* [Brief] Which lines below contain the word "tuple"? Copy each of them.

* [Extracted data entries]
──────────

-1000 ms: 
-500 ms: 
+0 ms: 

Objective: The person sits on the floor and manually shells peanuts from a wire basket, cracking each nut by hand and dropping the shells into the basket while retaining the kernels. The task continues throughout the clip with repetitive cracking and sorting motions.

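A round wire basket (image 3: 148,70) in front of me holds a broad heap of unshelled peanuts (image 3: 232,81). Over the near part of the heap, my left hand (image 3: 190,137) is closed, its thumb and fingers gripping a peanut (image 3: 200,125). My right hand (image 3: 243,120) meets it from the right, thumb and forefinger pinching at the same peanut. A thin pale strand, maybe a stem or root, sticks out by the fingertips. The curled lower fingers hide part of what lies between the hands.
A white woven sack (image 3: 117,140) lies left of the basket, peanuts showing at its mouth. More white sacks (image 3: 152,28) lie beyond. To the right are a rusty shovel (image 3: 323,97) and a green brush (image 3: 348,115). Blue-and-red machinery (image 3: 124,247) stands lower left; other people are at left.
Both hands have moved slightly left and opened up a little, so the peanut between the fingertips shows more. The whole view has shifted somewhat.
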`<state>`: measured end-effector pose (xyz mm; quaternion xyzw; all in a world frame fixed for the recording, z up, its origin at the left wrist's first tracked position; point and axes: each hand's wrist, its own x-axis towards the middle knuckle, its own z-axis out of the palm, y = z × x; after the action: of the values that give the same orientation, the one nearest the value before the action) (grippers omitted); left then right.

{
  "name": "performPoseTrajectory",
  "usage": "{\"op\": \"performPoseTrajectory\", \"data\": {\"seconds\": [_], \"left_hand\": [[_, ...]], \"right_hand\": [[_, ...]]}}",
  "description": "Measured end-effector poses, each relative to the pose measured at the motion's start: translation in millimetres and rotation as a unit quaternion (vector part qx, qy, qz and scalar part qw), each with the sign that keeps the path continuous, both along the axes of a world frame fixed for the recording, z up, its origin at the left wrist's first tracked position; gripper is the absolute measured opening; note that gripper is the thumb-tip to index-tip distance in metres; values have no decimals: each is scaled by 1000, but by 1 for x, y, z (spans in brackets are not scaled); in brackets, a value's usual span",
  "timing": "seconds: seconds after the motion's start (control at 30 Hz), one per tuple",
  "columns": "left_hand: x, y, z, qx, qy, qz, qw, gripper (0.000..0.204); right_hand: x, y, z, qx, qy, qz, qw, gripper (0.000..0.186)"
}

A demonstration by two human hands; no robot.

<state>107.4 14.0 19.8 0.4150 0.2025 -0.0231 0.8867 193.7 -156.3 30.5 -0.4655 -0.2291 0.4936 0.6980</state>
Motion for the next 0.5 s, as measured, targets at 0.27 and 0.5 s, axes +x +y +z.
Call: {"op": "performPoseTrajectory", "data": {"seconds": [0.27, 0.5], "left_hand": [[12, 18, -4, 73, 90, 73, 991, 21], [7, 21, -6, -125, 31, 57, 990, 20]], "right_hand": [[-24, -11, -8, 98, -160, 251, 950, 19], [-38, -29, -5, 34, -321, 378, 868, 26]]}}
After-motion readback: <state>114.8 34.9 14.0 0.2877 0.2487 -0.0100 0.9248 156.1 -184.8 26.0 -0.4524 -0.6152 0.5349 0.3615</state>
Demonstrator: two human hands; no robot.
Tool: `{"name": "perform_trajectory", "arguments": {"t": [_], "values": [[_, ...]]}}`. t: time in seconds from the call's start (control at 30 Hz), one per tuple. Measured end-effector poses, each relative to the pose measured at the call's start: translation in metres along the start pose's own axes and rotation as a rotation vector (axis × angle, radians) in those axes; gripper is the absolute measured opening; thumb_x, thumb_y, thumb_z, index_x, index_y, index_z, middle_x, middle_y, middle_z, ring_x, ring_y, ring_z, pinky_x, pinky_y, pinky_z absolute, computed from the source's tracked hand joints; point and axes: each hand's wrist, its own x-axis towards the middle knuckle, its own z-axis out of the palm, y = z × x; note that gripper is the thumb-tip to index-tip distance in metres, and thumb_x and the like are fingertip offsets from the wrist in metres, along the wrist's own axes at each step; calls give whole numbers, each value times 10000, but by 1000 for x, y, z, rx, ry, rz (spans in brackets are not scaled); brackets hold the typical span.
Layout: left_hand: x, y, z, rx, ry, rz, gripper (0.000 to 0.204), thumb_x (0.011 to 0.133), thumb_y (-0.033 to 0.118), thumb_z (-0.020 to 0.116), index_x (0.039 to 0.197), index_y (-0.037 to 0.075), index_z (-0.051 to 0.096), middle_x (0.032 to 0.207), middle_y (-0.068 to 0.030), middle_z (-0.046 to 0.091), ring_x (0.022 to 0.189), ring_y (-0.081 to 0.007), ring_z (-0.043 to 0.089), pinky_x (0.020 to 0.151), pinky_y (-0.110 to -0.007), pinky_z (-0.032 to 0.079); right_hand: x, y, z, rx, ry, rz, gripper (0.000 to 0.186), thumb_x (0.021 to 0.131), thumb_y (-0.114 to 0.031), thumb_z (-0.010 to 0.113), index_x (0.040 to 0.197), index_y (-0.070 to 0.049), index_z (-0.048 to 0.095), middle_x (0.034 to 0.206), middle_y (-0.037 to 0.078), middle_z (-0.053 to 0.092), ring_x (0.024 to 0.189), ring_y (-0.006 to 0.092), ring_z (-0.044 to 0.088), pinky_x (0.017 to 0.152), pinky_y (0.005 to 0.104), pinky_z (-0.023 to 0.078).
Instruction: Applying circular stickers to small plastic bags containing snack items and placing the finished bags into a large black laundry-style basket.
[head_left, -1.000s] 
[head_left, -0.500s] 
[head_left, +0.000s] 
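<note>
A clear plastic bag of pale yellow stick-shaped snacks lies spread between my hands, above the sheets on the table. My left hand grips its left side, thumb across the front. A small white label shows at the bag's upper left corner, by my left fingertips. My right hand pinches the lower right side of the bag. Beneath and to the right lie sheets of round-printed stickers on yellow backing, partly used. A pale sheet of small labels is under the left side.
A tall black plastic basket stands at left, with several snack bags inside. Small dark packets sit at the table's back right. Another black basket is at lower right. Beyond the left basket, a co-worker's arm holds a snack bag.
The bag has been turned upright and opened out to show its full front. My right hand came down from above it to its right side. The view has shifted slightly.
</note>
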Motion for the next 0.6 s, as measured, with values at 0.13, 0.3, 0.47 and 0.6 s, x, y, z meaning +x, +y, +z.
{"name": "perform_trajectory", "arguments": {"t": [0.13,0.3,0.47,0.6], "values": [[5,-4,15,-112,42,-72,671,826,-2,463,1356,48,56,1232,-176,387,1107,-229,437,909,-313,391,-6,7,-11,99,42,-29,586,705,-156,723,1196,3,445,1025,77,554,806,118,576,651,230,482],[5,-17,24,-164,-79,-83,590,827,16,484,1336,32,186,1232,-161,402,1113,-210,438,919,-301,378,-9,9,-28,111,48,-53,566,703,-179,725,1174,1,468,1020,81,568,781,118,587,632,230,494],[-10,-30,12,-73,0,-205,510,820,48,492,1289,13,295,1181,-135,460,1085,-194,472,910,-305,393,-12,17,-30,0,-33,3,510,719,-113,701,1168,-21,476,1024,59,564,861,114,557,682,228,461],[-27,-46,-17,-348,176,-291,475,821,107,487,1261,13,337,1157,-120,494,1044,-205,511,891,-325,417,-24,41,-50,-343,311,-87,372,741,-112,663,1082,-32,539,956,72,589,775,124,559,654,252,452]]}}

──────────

* [Task solution]
  "timing": "seconds: seconds after the motion's start (control at 30 Hz), one per tuple",
Tool: `{"name": "perform_trajectory", "arguments": {"t": [_], "values": [[_, ...]]}}`. t: time in seconds from the call's start (control at 30 Hz), one per tuple. Measured end-effector poses, each relative to the pose measured at the call's start: translation in metres along the start pose's own axes and rotation as a rotation vector (axis × angle, radians) in those axes; gripper is the absolute measured opening; thumb_x, thumb_y, thumb_z, index_x, index_y, index_z, middle_x, middle_y, middle_z, ring_x, ring_y, ring_z, pinky_x, pinky_y, pinky_z absolute, computed from the source's tracked hand joints; point and axes: each hand's wrist, its own x-axis towards the middle knuckle, its own z-axis out of the palm, y = z × x; note that gripper is the thumb-tip to index-tip distance in metres, and thumb_x and the like are fingertip offsets from the wrist in metres, along the wrist's own axes at each step; calls give whole numbers, each value times 10000, but by 1000 for x, y, z, rx, ry, rz (spans in brackets are not scaled); brackets hold the typical span.

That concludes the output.